I have a file full of touching notes. In some cases, San had no idea about the capacity for fellow-feeling in the sender, and so she was all the more moved when they revealed that side of themselves to her. I, too, had no idea of the self-knowledge and the potential for eloquence in her students. I knew them mostly by name, mostly as people with performance or study habits that San was trying to transform into something more promising.
It was her nature, as it is mine, to see potential and try to bring it out. We fed off each other up to the last moment of consciousness, and that is some kind of blessing, I'll tell you!
Thursday, May 8, 2008
I'm thinking about how the path to greatness begins with OK. It almost never begins with GREAT. With luck, it might begin with GOOD, but if greatness is the prize at the end of all the work, good is not usually something you achieve at the beginning.
It turns out that I am an expert on being no good at the beginning. When I was 18 or so, (OK, I'll fess up; when I was 20 or so), I thought that poetry was something that sounded like the verses we were trained to revere in high school, and I thought it was necessary to write sonnets, so when I noticed that all of what passed as "folk music" in the mid-sixties was pseudo-folk pop music, I composed a disgruntled sonnet that began:
Someone has fashioned an arid, barren plain
Where hordes of rhymesmiths forge false yesterday
I was right proud of the assonance in the first line, the aa sounds of arid and barren, and the way they struck the ear like small anvils in a forge.
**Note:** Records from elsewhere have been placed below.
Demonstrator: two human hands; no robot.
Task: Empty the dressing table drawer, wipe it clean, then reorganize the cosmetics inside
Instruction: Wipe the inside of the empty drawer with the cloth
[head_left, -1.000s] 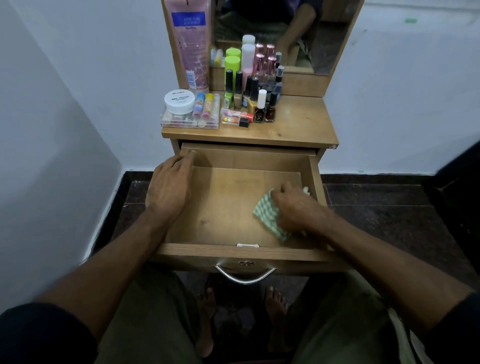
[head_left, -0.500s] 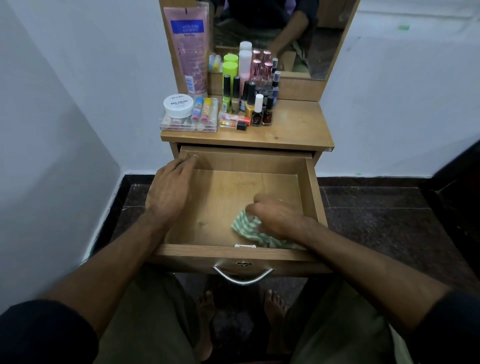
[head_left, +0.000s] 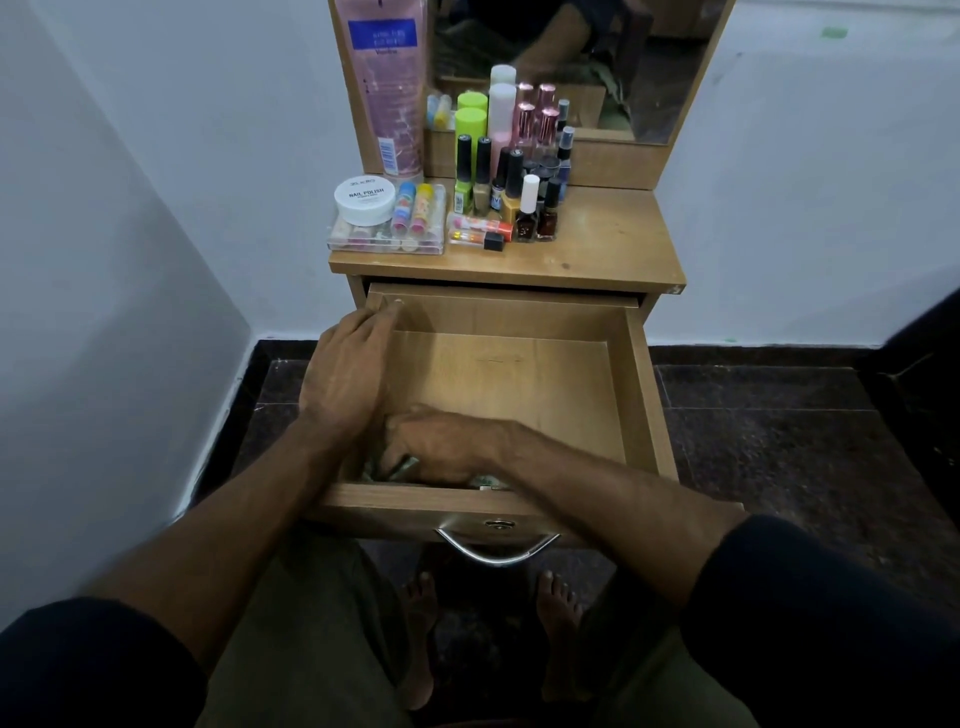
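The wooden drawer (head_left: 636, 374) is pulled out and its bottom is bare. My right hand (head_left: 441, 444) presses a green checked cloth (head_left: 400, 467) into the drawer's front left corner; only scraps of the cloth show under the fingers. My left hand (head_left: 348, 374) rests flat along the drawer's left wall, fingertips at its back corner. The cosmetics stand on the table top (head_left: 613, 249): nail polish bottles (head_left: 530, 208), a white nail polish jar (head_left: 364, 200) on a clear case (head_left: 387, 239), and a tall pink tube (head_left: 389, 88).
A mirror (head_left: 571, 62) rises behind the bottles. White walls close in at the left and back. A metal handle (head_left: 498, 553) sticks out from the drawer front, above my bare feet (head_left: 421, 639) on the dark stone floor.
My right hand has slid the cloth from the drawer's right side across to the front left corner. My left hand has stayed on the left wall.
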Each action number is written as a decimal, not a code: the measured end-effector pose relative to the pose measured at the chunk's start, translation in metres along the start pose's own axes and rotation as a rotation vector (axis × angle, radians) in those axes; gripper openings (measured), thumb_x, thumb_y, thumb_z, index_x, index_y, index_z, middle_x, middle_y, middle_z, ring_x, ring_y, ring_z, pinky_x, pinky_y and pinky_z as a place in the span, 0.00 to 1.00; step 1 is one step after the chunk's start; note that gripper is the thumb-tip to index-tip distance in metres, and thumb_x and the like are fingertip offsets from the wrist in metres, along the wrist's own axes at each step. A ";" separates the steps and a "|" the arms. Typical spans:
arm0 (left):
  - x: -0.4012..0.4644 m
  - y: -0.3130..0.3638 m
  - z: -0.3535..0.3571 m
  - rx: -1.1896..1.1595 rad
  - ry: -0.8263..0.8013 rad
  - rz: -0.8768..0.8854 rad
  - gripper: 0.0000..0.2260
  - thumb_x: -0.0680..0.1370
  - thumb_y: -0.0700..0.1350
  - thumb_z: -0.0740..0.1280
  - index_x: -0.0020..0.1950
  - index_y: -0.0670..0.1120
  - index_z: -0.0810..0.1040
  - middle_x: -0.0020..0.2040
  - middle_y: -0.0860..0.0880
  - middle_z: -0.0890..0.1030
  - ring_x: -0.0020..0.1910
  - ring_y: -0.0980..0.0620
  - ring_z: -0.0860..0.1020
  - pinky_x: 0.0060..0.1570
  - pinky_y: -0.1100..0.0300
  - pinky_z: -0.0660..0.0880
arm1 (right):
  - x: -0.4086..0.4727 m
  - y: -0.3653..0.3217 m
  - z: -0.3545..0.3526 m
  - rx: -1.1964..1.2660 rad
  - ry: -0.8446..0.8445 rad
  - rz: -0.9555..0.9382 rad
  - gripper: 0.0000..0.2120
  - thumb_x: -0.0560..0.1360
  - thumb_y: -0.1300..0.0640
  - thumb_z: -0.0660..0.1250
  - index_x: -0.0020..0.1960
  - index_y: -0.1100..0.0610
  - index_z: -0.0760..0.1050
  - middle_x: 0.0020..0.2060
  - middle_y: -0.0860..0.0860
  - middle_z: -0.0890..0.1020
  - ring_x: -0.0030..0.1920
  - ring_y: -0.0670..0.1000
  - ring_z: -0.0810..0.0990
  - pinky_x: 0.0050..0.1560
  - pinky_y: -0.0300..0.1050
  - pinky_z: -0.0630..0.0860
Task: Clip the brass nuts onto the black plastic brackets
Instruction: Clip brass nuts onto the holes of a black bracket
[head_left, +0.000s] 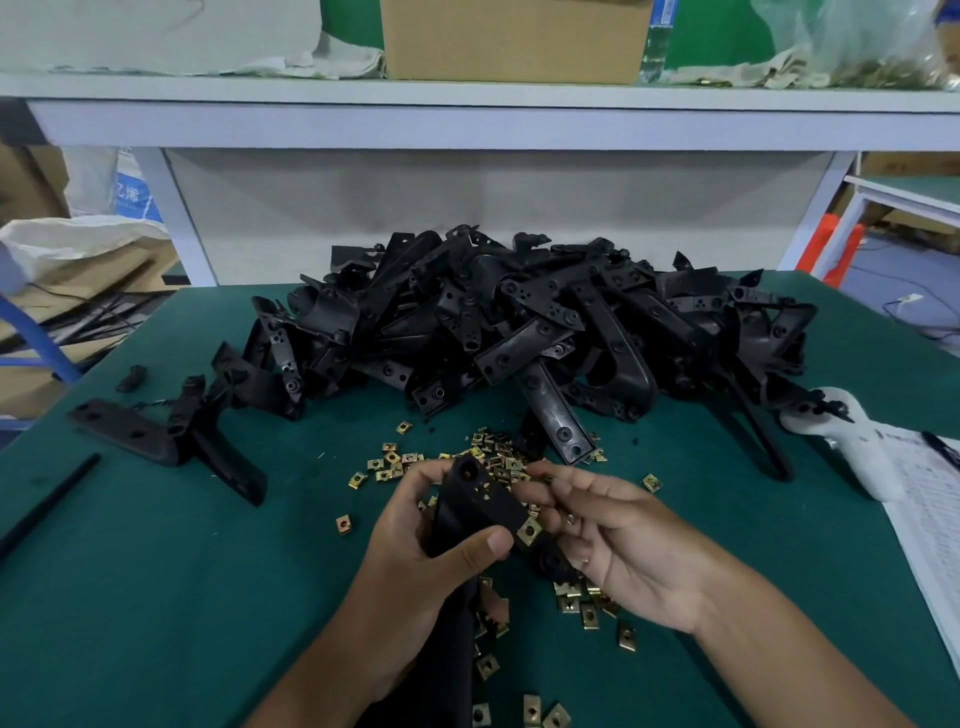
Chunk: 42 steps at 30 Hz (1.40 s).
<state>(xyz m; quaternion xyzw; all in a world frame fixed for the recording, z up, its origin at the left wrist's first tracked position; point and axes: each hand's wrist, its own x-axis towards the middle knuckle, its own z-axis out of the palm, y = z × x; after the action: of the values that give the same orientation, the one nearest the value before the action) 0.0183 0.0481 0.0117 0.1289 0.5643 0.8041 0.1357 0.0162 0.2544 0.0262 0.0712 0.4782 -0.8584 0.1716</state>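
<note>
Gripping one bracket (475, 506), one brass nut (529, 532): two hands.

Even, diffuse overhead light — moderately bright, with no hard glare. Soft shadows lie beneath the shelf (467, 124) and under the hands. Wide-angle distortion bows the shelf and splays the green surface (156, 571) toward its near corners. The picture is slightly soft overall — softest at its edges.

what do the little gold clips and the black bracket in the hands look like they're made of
Clip nuts: thin folded sheet metal with a brass-coloured, slightly shiny finish; whether brass or plating cannot be told. Bracket, held by the left hand: apparently moulded plastic, matte black with dull highlights.
</note>
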 end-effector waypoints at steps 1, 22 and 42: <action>0.000 0.000 0.000 0.000 -0.005 0.002 0.23 0.65 0.51 0.84 0.53 0.53 0.77 0.48 0.38 0.84 0.37 0.43 0.81 0.30 0.53 0.79 | 0.000 0.000 0.001 -0.012 0.004 -0.002 0.16 0.73 0.61 0.67 0.60 0.64 0.78 0.51 0.60 0.86 0.34 0.46 0.80 0.27 0.34 0.71; 0.000 -0.002 0.001 -0.051 -0.081 -0.042 0.13 0.75 0.51 0.73 0.59 0.50 0.80 0.49 0.43 0.84 0.43 0.45 0.84 0.30 0.54 0.81 | -0.005 0.000 0.005 -0.193 -0.038 -0.125 0.12 0.71 0.52 0.71 0.50 0.57 0.86 0.40 0.50 0.82 0.31 0.42 0.70 0.28 0.33 0.66; -0.001 -0.002 0.002 -0.062 -0.104 -0.064 0.12 0.78 0.50 0.73 0.58 0.48 0.79 0.47 0.42 0.83 0.43 0.45 0.83 0.29 0.54 0.80 | -0.013 -0.003 0.012 -0.543 0.016 -0.359 0.10 0.71 0.52 0.75 0.52 0.51 0.86 0.50 0.52 0.87 0.52 0.51 0.86 0.51 0.38 0.79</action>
<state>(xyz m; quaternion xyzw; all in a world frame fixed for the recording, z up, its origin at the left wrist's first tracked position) 0.0203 0.0501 0.0105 0.1483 0.5350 0.8087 0.1944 0.0279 0.2484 0.0391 -0.0561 0.6960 -0.7153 0.0263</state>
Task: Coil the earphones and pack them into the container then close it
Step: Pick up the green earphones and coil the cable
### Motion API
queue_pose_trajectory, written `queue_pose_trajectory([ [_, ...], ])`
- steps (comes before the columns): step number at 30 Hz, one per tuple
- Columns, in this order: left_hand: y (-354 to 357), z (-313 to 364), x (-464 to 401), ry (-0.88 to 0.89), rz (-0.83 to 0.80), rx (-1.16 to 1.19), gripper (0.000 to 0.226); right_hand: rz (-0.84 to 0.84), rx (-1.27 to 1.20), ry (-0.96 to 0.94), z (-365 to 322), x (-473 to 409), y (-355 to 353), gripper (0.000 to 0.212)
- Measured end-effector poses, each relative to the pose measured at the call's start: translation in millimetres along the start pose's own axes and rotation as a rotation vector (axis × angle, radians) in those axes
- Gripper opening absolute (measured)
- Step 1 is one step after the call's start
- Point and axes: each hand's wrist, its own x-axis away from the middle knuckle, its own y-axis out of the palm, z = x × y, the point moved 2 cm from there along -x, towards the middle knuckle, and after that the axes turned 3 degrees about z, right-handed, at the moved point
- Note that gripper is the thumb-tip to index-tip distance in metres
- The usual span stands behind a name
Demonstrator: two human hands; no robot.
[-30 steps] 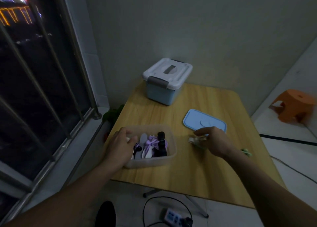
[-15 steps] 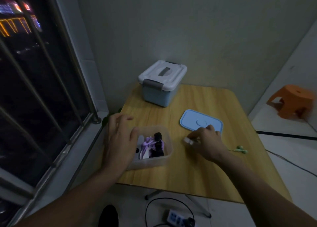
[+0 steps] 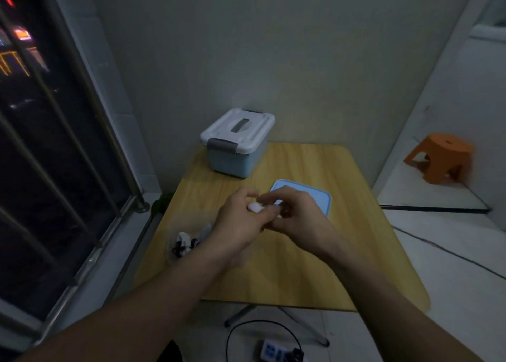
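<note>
My left hand [image 3: 241, 222] and my right hand [image 3: 295, 219] meet above the middle of the wooden table [image 3: 301, 274]. Between their fingers they pinch a small whitish earphone piece [image 3: 256, 207]; its cord is hidden by the hands. The clear container [image 3: 175, 249] sits near the table's left edge, partly covered by my left forearm, with coiled earphones [image 3: 183, 242] inside. Its light blue lid [image 3: 315, 197] lies flat behind my right hand.
A blue storage box [image 3: 235, 149] with a white latched lid stands at the table's back left. A barred window is on the left. An orange stool [image 3: 440, 156] stands on the floor to the right. A power strip [image 3: 276, 352] and cables lie under the table.
My left hand left the container and rose to the table's middle. My right hand lifted the earphone off the table and joined it. The view tilted up.
</note>
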Motion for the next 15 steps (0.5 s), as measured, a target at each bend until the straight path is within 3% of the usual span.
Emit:
queue_pose_trajectory([
  [3,-1,5,2,-0.057,0.011,0.123,0.035,0.017,-0.107,0.013,-5,5,1,0.036],
  [8,-8,21,13,-0.041,0.039,0.184,0.036,0.046,-0.265,0.124,-3,17,-8,0.069],
  [11,-12,31,20,0.001,0.017,0.212,0.034,0.058,-0.362,0.182,-7,26,-18,0.063],
  [15,-16,42,29,0.05,-0.006,0.22,0.03,0.067,-0.448,0.176,-15,35,-30,0.034],
])
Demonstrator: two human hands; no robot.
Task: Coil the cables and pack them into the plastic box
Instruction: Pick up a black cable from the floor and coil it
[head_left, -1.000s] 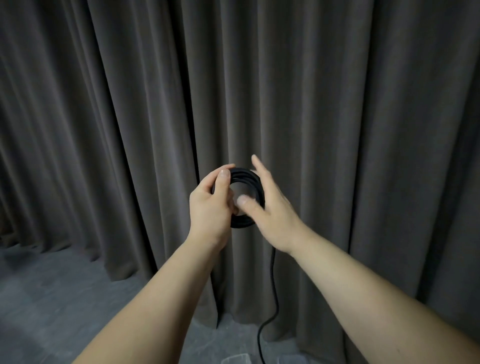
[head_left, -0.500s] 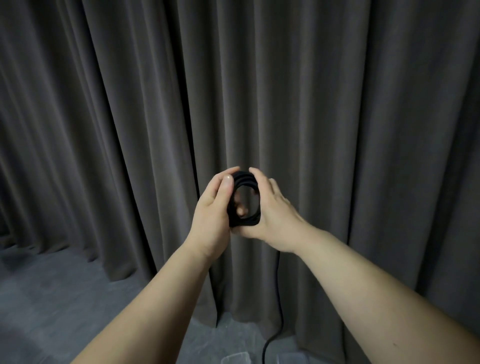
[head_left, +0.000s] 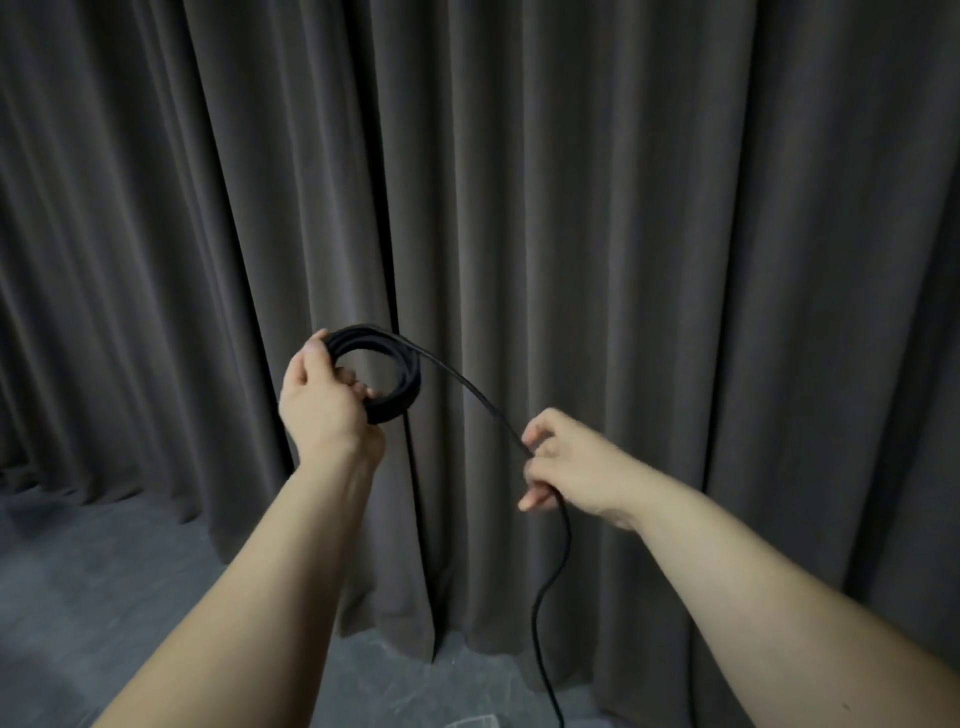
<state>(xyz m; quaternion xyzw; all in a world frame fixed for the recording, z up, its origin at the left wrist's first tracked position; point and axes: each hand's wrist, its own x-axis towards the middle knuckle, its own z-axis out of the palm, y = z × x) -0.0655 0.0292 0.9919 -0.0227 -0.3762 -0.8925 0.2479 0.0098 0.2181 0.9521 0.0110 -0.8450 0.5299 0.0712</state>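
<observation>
A black cable is wound into a small round coil (head_left: 402, 371) held up in front of the curtain. My left hand (head_left: 324, 400) grips the coil's left side, thumb on top and fingers through the ring. From the coil's top a loose strand of the cable (head_left: 470, 387) runs down to the right into my right hand (head_left: 563, 460), which holds it between curled fingers. Below that hand the cable hangs down and leaves the frame at the bottom edge. A sliver of clear plastic (head_left: 475, 722), perhaps the box, shows at the bottom edge.
A dark grey pleated curtain (head_left: 623, 208) fills the background and reaches the floor. Grey floor (head_left: 78, 571) shows at the lower left.
My right hand has left the coil and slid down to the right along the loose strand. My left hand has moved the coil left and tilted it flatter.
</observation>
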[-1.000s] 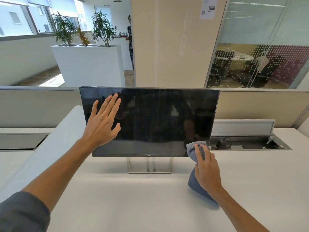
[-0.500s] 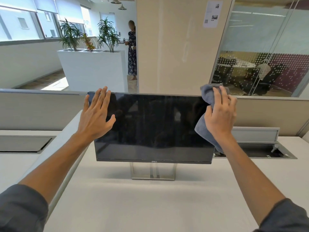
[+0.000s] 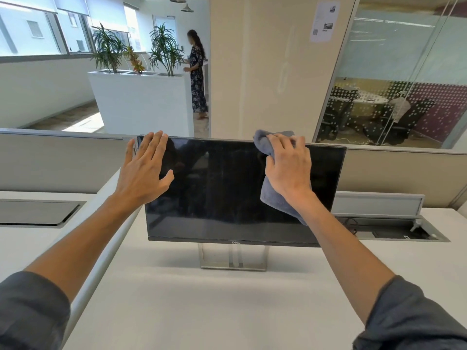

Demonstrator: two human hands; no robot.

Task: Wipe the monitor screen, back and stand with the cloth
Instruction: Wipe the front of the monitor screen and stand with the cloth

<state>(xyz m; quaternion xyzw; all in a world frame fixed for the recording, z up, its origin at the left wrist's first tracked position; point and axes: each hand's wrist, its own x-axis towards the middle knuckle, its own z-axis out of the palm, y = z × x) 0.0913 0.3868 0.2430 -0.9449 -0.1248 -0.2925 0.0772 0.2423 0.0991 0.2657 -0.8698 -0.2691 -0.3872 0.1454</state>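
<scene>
Monitor (image 3: 227,188) upright on its stand (image 3: 233,257), set on the white tabletop (image 3: 202,306), its dark screen facing me. My left hand (image 3: 144,170) lies flat against the screen's upper left corner, fingers straight and slightly spread, their tips reaching the top edge; this grip is wide and holds nothing. My right hand (image 3: 288,168) presses the grey cloth (image 3: 275,195) against the upper right part of the screen. Its fingers curl over the bunched cloth, so this grip is closed around the cloth. The top of the cloth rises just above the monitor's top edge, and its lower part hangs down over the screen below my wrist. Both of my forearms are bare, with grey sleeves (image 3: 30,311) pushed up near the elbows.

An open cable tray (image 3: 394,232) is sunk into the tabletop to the right of the monitor, with cables inside. A low partition (image 3: 60,160) runs behind the tabletop. Beyond it stand a white planter (image 3: 141,102) with green plants, a person (image 3: 198,72) beside it, a beige column (image 3: 260,66) carrying a paper notice (image 3: 324,22), and a glass-walled room (image 3: 404,79) with chairs.
</scene>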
My pride increased when I noticed that I'd placed internal rhymes in the second line (hordes -- forge), and I nearly knighted myself over the repeated effs of forge and false.
Luckily for you, I can't remember offhand how that embarrassing beginning continued, and it is SO not worth the time to see if it is in my stash of saved garbage. I sent it to my high school English teacher, Reese J. Frescoln, Jr. He was tactful and kind in his note of reply, as I recall, stressing his happiness to have heard from me and saying very little about the sonnet.
About that time, perhaps a year later, I began to waste my free time writing pseudo-folk songs in the style of the day, which is to say, absurd on so many levels, yet so indicative of what might pass for "promise" on a bleak, dry day, where creative juices never flowed, but just formed dust bunnies.
I'd had it with singing covers of Bob Dylan tunes and Pete Seeger tunes and I decided to be a song writer at the lone coffeehouse in town, The Jawbone, an outreach program of the Lutheran Campus Ministry. So I wrote up a repertoire of love songs and topical songs and inflicted them on my peers.
Love songs had to include the phrase, "my love," I imagined, and there had to be some overt sensuality in the lyrics because Eric Andersen had changed the rules of the game with his "Come to my Bedside, My Darlin'."
I was sort of smart enough to realize that Andersen's line, "lay your body soft and close beside me/And drop your petticoat upon the floor" was horrible writing, as if "your body" were something disconnected from "you" and subject to being set down like a coverlet or shoe, but Andersen was BIG at the time, having written an even worse line in "take off your thirsty boots and stay for a while."
He was the one to beat, though, so I worked out a little musical hook that lay easily under my fingers and "wrote" a lyric that began like this...
Relax your mind and close your eyes and linger for a while,
And I will spin a thread of sound and it will be your smile,
And if you want to hear another song on my guitar,
Well, relax your mind, my love, I won't be far...
I'll save a song for you.
The highways of light are fading now to a gentle hue,
So let your spirit sail with me and I'll play you a dazzling view,
And you will feel your senses rise and float across the glen
To settle on the mornin' dew and then float back again.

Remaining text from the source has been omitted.